15 June 2014
On his return from South Africa and Zimbabwe earlier this year, Julius Mugwagwa, who is currently engaged in investigating spending on essential medicines in African contexts, posted a blogpost (reproduced below) entitled Local pharma in Africa: going nowhere, slowly? In it he wrote:
'One consistent argument is that local production will contribute positively to health system targets, and is thus a good place to spend the "health dollars". There, however, seem to be contending views on how good local manufacturing will really be for public health. In fact, the evidence for this is sparse or at best inconclusive.'
In response, I'd like to offer one piece of rather solid evidence that local producers can and do benefit public health. Many people in Africa buy medicines they need - when they can afford them - in cash. And access to essential medicines, though shops and health facilities, is generally worse in rural than in urban areas in Africa. This is certainly the case in Tanzania.
Yet in a recent paper, Local production of pharmaceuticals in Africa and access to essential medicines: 'urban bias' in access to imported medicines in Tanzania and its policy implications Tanzanian and OU researchers have shown that locally based pharmaceutical firms in Tanzania distribute their products equally in rural and in urban areas. That is, you are just as likely to find a locally manufactured tablet, such as a basic antibiotic, in a rural shop or health facility as in an urban pharmacy or health facility. However the same is not true of imported medicines, which you are much less likely to find in rural areas than in town.
It follows that locally based manufacturers are important for supporting rural access to medicines. They appear to have better up-country distribution networks than the importers - perhaps because the local market is their 'home turf' or core business. A decline in local manufacture of medicines in Africa, therefore, may well reduce rural people's access to essential medication.

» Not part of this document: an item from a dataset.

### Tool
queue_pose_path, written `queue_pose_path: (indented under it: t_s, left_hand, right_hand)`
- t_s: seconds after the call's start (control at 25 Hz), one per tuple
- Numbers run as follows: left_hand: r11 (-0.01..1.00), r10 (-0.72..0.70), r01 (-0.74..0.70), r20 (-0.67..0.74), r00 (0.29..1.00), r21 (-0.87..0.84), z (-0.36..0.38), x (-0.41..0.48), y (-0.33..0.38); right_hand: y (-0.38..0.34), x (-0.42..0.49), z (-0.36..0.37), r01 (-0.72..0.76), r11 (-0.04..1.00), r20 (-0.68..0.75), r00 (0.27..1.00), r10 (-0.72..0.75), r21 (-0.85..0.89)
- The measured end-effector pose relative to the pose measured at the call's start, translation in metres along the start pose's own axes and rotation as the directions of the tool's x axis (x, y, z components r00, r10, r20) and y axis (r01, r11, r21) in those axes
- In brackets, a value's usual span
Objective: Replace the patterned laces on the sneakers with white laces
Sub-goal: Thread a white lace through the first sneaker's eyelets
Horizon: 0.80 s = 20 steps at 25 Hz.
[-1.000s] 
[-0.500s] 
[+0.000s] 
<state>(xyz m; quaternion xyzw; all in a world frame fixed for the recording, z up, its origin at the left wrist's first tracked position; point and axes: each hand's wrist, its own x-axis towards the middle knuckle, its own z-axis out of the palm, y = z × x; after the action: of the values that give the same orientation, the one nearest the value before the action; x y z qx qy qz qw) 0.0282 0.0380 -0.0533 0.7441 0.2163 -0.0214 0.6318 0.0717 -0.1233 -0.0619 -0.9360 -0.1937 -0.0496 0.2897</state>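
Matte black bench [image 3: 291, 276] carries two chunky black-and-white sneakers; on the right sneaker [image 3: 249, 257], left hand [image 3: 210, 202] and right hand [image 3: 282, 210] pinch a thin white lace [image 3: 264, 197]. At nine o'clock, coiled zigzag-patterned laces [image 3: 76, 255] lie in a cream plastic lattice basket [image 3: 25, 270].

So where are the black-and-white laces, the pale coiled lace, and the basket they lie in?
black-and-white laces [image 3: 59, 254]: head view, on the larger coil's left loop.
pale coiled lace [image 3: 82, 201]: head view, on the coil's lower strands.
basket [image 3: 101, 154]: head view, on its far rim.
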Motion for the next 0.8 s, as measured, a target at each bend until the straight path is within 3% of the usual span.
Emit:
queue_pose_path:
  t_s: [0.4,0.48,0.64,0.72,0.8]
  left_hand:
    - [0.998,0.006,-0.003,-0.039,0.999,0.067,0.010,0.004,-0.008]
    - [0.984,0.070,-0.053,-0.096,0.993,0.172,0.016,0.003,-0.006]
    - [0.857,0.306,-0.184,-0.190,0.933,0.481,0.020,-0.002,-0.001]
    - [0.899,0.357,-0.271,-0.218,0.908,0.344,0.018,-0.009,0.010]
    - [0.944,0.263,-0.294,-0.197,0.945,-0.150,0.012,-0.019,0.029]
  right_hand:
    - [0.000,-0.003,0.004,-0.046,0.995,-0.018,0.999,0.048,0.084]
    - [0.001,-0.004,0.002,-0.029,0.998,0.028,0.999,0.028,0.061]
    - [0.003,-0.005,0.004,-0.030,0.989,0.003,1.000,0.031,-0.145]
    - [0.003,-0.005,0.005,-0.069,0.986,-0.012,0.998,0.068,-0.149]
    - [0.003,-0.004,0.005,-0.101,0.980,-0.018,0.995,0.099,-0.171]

Professor of Economics and Director of IKD Maureen Mackintosh is Principal Investigator on the DFID/ESRC-funded project 'Industrial productivity, health sector performance and policy synergies for inclusive growth: a study in Tanzania and Kenya'. The project's hypothesis is that better integration between industrial and health policies could improve health service performance while raising economic output, thus contributing to inclusive growth.